In February, the FCC issued an unprecedented order, unilaterally overturning laws in 19 states that had prevented local governments from attempting to build out and compete with their own broadband networks. The given reason for this was to try to tear down barriers to competition and expand access to “advanced” broadband technology.
This was the latest in a string of FCC actions that enhanced the incentives for politicians to pursue these new projects. Just one month earlier, the FCC redefined what they meant by “advanced” broadband by more than tripling those benchmarks. And even by these new standards, 83 percent of Americans had access to advanced broadband, up from 80 percent one year earlier.
So, because a vanishingly small percentage of Americans did not have access to what the FCC determined to be sufficient internet speeds, the FCC found it necessary to unilaterally strike down state laws that were passed with overwhelming legislative support. In a statement of dissent from the FCC majority that passed this order, Republican FCC Commissioner Ajit Pai called it “unlawful” and said the FCC “usurps fundamental aspects of state sovereignty.”

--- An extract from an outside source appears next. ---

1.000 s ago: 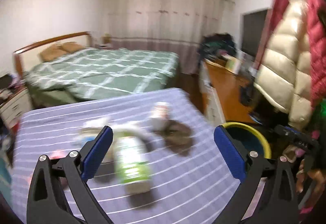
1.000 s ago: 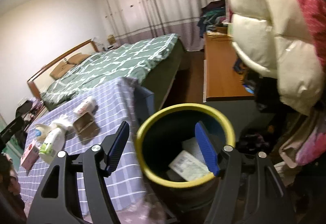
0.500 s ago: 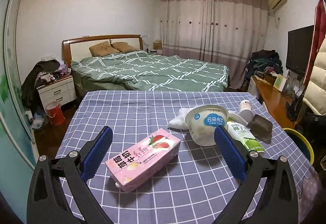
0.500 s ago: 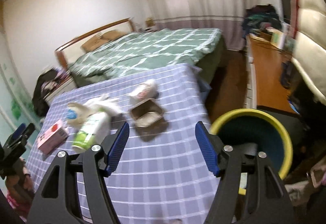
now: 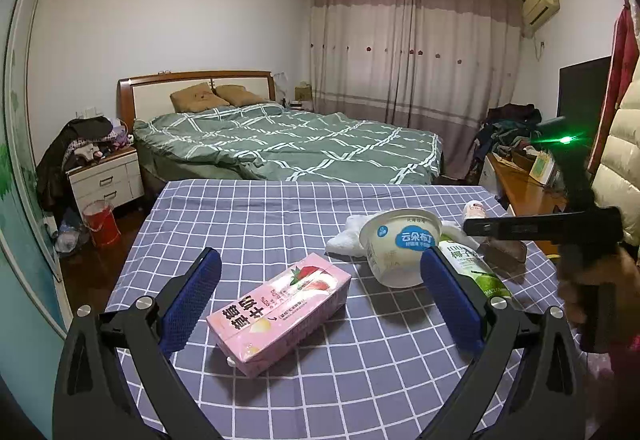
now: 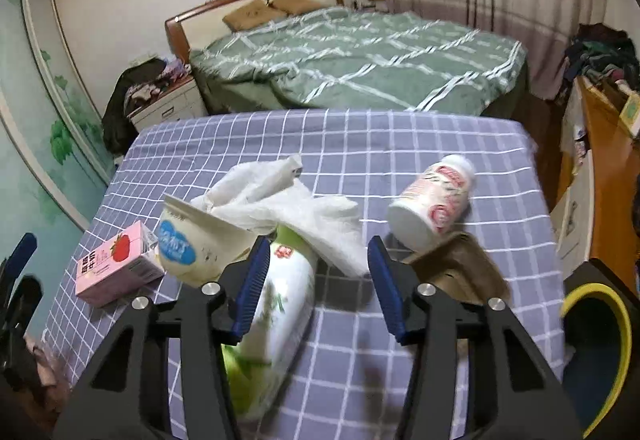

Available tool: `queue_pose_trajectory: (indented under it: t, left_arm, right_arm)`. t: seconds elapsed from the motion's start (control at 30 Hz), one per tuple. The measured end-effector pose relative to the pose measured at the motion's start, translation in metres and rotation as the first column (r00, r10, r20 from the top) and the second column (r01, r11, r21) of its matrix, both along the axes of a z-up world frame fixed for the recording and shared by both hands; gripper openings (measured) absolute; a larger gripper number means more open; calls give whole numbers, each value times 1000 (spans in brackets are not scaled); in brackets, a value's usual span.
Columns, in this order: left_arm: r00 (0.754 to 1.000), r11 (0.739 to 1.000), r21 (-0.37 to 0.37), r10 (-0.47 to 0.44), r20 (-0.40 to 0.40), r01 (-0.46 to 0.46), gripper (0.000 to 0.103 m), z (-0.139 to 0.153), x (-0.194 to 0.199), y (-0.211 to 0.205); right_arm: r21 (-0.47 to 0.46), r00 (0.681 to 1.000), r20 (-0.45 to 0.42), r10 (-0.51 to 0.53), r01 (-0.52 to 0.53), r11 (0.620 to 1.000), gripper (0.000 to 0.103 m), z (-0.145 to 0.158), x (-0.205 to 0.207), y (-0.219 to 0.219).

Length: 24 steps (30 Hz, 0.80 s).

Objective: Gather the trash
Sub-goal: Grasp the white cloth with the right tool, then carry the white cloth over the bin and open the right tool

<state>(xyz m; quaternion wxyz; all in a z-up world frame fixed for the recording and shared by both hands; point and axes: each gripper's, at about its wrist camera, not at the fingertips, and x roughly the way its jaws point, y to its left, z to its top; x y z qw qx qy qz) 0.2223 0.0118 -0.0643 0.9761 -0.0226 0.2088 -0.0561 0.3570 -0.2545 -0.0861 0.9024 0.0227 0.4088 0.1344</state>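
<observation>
Left tool (image 5: 318,296) wide open around pink carton (image 5: 280,314) — no contact. Right tool (image 6: 316,282) closing over green bottle (image 6: 276,312) on tabletop (image 6: 400,143) — nothing gripped.

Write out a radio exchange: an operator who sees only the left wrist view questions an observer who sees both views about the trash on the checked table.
Operator: My left gripper is open around the pink carton. What is the right one doing?
Observer: The right gripper is closing, and the green-and-white bottle lies partly between its fingers with one pad still clear.
Operator: Is anything on that bottle?
Observer: The crumpled white bag drapes over its far end.
Operator: Where is the bin?
Observer: The yellow-rimmed bin stands just off the table's right edge.
</observation>
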Motion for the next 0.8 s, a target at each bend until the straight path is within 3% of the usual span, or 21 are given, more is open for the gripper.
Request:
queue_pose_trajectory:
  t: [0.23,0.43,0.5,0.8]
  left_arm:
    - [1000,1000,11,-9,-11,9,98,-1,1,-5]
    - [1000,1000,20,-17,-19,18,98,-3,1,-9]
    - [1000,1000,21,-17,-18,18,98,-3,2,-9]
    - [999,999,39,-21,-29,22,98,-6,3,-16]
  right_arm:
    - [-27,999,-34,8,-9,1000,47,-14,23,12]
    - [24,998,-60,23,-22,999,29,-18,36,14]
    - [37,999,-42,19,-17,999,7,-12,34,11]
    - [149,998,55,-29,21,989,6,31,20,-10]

For now, it is the law of the land. And the sexiness of “infrastructure investment” and the ability for local bureaucrats to play like they can run a business just as well as the private sector means that the odds are pretty high that there’s a taxpayer-funded local broadband network being considered near you.
Consider what’s happening in Newark, Del., where local politicians are building a network that seems superfluous at best. The current market has 98.9 percent broadband penetration, and residents in Delaware enjoy the fastest average speeds of any state in the country. Broadband customers already have a choice of 16 providers. A taxpayer-funded 17th seems unlikely to increase either network penetration or speed, which are the stated goals of the FCC. In fact, the only possible justification that a project like this could have is, as their exploratory report stated, as a “revenue generator.”
A committed federalist may look at some of these government broadband schemes and tell them to go for it – after all, local governments can be laboratories of democracy, and as long as they’re only gambling with their own constituents’ money, those constituents can vote – both with their ballots and with their feet.
Notwithstanding that making money by operating a business in a service industry has never really been a good justification for new expansions of government, it’s unlikely that municipal projects like Newark’s are going to function as revenue generators for local governments. The track record simply isn’t there.
Take Provo, Utah, whose city-run broadband scheme was supposed to be a model for the entire country. Provo built out and launched a public-private fiber-optic broadband network that broke ground in 2001. By as soon as 2006, the network had thousands of subscribers. Yet it was steadily losing money anyway, to the tune of almost $10 million per year. City officials panicked; the boondoggle was hemorrhaging money, and they were still on the hook for $39 million in loans the city took out to pay for its initial construction. After multiple rounds of proposed buyouts, Provo sold its entire fiber-optic broadband infrastructure to Google in 2013 – for one dollar.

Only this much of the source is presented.